Mark Brown mark at cs.mu.OZ.AU
Fri Jun 2 16:57:33 AEST 2006


On 02-Jun-2006, Ian MacLarty <maclarty at cs.mu.OZ.AU> wrote:
> On Thu, Jun 01, 2006 at 03:38:31PM +1000, Mark Brown wrote:
> > Peter Schachte pointed out to me that we may be able to express the condition
> > we want by using something like functional dependencies.  E.g.: the signature
> > for '+' could assert the dependencies
> > 
> > 	(X, Y -> Z), (X, Z -> Y), (Y, Z -> X)
> > 
> 
> Could you elaborate on exactly what these functional dependencies mean?
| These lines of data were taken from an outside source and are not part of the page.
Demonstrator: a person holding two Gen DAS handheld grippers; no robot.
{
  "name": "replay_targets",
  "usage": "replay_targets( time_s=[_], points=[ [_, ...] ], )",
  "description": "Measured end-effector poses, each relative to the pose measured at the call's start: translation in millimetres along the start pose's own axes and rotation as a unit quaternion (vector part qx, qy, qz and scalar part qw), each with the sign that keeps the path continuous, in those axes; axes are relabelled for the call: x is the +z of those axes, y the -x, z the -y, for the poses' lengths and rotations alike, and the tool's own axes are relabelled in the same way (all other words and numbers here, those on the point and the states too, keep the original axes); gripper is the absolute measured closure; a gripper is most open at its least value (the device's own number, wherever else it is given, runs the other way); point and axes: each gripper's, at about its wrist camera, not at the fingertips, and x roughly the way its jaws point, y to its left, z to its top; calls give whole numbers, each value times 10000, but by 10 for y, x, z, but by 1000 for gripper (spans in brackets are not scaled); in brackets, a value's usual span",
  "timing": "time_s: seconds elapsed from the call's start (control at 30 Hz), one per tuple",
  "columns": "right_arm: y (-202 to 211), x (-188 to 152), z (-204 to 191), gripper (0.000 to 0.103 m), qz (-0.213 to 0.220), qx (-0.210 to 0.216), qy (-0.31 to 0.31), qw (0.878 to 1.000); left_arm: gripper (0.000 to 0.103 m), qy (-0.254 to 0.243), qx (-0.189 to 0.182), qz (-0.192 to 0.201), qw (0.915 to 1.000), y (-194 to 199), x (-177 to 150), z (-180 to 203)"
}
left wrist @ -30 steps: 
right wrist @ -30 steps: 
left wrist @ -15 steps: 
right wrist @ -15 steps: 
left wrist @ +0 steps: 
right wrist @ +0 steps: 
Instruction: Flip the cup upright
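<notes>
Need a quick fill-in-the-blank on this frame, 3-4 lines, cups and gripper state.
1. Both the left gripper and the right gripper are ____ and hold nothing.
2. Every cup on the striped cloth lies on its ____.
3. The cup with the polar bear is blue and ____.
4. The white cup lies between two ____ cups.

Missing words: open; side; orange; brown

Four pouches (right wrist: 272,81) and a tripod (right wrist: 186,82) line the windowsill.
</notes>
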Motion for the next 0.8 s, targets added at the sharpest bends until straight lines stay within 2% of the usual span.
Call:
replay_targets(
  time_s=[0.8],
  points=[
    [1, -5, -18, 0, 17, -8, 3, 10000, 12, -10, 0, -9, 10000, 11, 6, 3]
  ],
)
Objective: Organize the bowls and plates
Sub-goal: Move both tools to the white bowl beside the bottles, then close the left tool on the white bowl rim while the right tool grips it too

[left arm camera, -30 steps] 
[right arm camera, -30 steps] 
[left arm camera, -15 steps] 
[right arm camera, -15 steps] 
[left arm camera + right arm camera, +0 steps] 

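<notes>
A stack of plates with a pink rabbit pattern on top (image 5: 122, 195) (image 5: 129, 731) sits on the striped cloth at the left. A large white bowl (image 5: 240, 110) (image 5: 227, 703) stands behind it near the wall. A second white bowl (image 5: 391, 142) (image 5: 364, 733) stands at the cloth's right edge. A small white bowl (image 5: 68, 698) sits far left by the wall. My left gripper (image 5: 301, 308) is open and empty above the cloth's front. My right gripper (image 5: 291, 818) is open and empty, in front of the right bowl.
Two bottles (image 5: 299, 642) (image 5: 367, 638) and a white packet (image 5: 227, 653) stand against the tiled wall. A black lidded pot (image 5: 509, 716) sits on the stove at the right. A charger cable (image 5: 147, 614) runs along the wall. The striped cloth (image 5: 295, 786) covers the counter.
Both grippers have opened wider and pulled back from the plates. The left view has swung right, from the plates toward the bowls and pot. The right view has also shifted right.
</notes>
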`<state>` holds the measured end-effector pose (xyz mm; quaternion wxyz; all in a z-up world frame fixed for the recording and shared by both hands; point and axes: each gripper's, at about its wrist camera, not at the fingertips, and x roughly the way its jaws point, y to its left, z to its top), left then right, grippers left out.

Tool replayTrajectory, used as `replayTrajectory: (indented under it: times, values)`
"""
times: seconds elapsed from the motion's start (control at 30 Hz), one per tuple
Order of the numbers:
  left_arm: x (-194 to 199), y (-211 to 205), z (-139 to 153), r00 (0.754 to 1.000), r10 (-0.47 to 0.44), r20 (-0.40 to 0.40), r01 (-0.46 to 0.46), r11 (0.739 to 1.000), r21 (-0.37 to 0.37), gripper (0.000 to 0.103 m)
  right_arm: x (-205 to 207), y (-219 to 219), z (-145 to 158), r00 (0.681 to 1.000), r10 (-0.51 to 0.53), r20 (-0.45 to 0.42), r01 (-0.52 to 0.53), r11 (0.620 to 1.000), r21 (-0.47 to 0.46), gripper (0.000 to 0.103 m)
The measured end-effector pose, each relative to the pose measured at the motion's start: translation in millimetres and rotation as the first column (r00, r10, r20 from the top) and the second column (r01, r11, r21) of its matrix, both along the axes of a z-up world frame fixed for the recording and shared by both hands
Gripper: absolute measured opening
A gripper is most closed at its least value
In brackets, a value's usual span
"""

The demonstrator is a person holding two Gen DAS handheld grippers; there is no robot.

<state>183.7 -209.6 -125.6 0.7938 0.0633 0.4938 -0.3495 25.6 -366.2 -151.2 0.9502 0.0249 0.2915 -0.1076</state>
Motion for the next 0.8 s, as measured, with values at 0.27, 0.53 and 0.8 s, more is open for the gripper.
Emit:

They express relationships between the groundness of solver variables.
`X, Y -> Z' means that (X is ground) and (Y is ground) implies (Z is ground).

> What is the difference between the above constraints and having the
> following three modes?
> 
> :- mode +(in, in, out) is det.
> :- mode +(in, out, in) is det.
> :- mode +(out, in, in) is det.

Mode declarations put constraints on the call patterns, so you wouldn't
be allowed to call this '+' unless two of the arguments are already ground.

With the constraint solving version of '+' the variables have inst `any'
at the time of call -- none of the variables need be ground.  Any time after
the call the relationship above will hold, so if X and Y become ground
sometime later on then Z will also.

The "functional dependencies" or "groundness assertions" or whatever we want
to call them provide extra information about the `any' insts which we
otherwise wouldn't have.

Cheers,
Mark.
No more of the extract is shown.